To apply the Intermediate Value Theorem, we first need to verify if the function $$f(x) = x \ln x - 1$$ is continuous on the interval (1, e). Since the natural logarithm function and the identity function are both continuous, and the product and subtraction of continuous functions are also continuous, we can conclude that the function $$f(x) = x \ln x - 1$$ is continuous on the interval (1, e).

Now we need to check if the function takes on values between which we expect it to have a root. Evaluate the function at the interval endpoints: $$f(1) = 1 \ln 1 - 1 = -1$$, and $$f(e) = e \ln e -1 = e-1$$. We have $$f(1) = -1 < 0$$ and $$f(e) = e-1 > 0$$, so the function crosses the x-axis between these two points.

Since the function is continuous on the interval (1, e) and $$f(1) < 0$$, while $$f(e) > 0$$, we can apply the Intermediate Value Theorem. It guarantees that there exists a number c in the interval (1, e) such that $$f(c) = 0$$.

To find the exact solution (or solutions) to $$x \ln x - 1 = 0$$ on the given interval (1, e), we can use a graphing utility (such as Desmos, GeoGebra, or a graphing calculator). By graphing the function $$f(x) = x \ln x - 1$$, we can visually identify that there is one root in the interval (1, e), which is approximately at 1.763.
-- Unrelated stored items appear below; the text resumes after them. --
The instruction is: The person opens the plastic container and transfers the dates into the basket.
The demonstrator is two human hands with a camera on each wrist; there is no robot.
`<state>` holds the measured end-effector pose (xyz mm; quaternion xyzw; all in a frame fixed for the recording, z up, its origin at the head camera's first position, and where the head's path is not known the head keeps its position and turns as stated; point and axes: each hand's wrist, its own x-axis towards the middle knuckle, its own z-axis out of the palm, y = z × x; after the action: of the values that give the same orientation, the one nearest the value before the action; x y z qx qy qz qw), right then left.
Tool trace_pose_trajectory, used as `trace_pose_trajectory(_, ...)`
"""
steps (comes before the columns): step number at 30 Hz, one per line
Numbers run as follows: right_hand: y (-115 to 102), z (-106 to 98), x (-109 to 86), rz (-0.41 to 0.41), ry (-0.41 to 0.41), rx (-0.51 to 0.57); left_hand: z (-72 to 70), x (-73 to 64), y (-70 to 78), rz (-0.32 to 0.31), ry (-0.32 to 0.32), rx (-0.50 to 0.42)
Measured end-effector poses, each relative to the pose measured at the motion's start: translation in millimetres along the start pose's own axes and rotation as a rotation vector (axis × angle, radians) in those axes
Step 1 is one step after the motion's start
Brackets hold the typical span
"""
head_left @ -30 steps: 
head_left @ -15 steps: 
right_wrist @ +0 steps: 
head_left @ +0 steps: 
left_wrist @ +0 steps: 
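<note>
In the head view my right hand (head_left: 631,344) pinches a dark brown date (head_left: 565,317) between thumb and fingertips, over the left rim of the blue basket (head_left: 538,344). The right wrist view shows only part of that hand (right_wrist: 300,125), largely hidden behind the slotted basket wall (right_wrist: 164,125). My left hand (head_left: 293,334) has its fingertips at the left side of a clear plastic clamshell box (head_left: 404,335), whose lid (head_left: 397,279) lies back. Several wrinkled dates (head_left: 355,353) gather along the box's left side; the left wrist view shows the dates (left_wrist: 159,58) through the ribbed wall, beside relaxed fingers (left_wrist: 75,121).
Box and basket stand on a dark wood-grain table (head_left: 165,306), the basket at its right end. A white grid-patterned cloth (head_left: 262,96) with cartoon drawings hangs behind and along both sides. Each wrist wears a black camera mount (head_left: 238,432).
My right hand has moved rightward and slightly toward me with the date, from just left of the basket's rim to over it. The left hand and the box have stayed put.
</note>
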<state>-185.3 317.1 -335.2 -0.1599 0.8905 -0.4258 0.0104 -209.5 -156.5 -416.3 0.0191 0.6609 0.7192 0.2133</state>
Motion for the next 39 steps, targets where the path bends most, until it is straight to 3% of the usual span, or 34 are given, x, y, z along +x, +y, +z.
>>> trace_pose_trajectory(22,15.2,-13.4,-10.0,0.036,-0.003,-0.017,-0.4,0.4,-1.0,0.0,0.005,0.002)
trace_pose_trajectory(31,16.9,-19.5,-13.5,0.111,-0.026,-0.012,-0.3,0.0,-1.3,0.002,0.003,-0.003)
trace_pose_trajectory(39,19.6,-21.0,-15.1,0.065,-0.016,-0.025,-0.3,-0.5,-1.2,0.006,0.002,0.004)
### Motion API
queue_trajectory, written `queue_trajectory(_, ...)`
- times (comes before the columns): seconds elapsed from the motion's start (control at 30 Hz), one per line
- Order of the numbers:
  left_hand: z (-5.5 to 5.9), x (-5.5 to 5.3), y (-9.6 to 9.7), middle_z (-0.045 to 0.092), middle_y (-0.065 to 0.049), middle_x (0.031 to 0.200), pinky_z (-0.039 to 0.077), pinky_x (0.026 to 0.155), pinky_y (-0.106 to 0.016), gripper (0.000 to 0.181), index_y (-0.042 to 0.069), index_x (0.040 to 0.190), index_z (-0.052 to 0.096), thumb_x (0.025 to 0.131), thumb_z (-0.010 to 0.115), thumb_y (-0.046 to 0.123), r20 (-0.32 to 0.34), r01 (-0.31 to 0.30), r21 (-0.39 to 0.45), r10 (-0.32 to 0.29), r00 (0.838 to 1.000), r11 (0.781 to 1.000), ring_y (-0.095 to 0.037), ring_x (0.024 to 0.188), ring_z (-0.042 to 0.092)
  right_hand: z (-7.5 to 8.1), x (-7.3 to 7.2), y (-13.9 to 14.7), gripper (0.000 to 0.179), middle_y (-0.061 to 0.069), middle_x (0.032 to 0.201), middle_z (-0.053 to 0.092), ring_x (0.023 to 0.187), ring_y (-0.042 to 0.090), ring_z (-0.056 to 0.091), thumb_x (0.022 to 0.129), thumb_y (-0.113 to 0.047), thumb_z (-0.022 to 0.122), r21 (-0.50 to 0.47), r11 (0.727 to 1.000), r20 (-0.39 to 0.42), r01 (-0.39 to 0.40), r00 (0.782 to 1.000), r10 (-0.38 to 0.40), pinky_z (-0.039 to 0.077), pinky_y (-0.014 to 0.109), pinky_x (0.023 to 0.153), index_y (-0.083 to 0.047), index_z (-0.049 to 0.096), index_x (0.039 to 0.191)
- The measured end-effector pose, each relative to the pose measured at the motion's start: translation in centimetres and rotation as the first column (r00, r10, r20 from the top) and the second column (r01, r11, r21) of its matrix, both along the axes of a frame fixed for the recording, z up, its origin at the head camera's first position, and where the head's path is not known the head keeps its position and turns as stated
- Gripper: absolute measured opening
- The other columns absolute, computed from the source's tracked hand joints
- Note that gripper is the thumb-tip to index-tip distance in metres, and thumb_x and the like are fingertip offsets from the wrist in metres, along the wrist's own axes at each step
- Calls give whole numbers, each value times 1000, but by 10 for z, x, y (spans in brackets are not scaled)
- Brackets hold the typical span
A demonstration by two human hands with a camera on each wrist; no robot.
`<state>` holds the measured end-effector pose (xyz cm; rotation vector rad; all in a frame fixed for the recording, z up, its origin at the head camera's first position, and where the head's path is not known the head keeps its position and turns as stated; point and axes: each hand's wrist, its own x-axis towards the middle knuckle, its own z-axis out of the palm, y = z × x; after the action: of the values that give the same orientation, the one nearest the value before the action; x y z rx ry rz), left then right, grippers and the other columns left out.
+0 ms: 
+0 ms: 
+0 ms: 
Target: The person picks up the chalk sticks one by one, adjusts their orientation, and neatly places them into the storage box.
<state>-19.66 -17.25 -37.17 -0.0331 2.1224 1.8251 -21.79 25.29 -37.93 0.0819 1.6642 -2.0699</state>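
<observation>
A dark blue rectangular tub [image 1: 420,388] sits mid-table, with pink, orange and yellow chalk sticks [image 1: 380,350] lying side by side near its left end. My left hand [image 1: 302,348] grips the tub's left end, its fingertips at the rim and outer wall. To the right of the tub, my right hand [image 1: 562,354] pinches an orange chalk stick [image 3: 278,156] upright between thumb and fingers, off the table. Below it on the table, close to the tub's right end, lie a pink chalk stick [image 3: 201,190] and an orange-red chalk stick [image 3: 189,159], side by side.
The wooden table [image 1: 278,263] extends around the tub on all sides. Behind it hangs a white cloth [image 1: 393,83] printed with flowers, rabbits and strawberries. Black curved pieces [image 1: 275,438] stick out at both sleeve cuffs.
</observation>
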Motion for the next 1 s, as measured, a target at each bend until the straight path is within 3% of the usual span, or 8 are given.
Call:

- Plot the function $$f(x) = x \ln x - 1$$ on a graph. - Mark the x-axis with the interval (1, e). - Highlight the point where the function crosses the x-axis in the interval (1, e), which is approximately at (1.763, 0). The graph should confirm that the function has exactly one solution between 1 and e, as shown by the function crossing the x-axis at approximately x = 1.763.